Description of the task> Only the lines from the beginning of the data below through the line containing "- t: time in" belong in the response, each copied exactly.

Data>
· · · · ·

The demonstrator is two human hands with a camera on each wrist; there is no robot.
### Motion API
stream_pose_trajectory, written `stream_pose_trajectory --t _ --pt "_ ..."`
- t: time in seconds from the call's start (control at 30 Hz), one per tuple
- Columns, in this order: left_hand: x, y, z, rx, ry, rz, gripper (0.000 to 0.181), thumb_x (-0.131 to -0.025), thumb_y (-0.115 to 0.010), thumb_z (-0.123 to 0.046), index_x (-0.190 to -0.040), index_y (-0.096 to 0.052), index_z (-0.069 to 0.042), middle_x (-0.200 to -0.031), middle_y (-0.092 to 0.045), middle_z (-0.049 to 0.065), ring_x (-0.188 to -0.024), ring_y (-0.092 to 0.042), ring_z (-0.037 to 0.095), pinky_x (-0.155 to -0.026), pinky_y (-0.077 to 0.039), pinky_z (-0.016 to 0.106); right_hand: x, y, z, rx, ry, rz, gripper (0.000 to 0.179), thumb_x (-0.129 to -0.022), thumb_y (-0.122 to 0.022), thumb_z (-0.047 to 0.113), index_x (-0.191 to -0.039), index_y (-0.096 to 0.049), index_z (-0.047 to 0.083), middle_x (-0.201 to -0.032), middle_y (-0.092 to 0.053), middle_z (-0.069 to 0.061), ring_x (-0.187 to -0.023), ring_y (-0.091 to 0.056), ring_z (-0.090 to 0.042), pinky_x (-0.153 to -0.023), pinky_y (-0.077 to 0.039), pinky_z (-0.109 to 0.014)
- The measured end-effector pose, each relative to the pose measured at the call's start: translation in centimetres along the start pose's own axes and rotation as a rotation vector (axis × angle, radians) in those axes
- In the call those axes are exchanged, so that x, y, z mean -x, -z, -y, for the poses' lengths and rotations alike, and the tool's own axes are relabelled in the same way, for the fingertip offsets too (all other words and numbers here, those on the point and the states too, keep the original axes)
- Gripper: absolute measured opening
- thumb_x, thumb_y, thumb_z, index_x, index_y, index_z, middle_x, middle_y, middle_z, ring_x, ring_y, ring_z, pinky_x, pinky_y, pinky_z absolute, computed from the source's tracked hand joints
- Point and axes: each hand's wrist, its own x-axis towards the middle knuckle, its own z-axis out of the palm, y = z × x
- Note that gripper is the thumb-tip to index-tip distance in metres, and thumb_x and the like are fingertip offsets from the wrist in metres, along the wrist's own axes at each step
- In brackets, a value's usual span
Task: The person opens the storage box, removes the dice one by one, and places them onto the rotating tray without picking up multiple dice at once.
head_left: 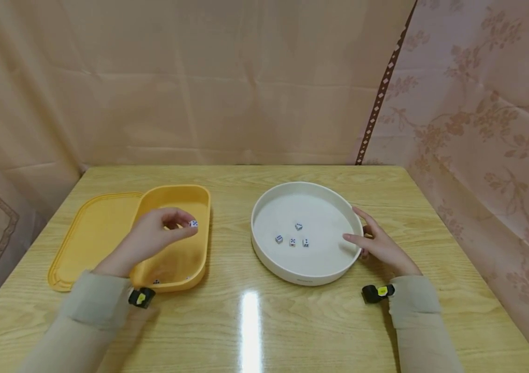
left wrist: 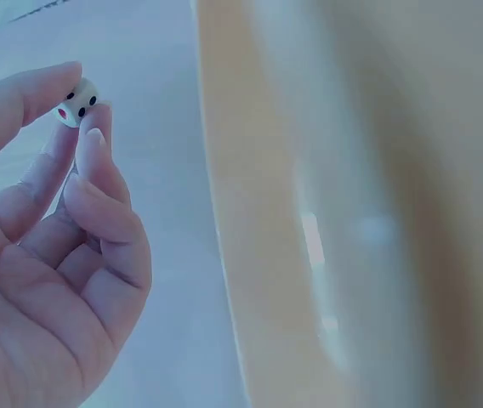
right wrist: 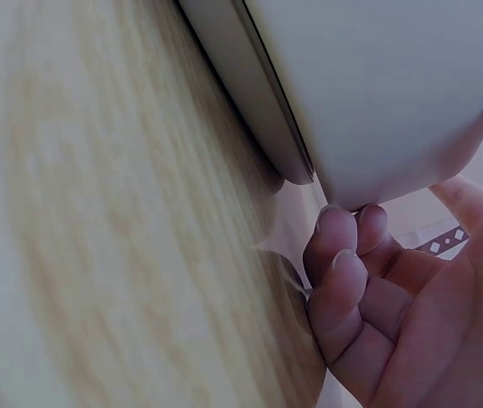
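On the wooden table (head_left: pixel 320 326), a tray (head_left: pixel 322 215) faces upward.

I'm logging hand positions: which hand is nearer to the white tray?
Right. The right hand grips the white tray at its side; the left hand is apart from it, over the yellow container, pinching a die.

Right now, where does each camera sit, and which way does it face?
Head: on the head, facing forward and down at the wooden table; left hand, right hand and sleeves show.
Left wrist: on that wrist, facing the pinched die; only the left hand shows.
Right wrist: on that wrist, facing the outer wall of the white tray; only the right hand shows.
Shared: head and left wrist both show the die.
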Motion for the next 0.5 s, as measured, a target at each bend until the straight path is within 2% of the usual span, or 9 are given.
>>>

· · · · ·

Exercise answer>
The demonstrator is two human hands with a camera on each wrist; there is no robot.
### Motion API
stream_pose_trajectory, written `stream_pose_trajectory --t _ --pt "_ ..."`
- t: time in seconds from the call's start (control at 30 Hz), one per tuple

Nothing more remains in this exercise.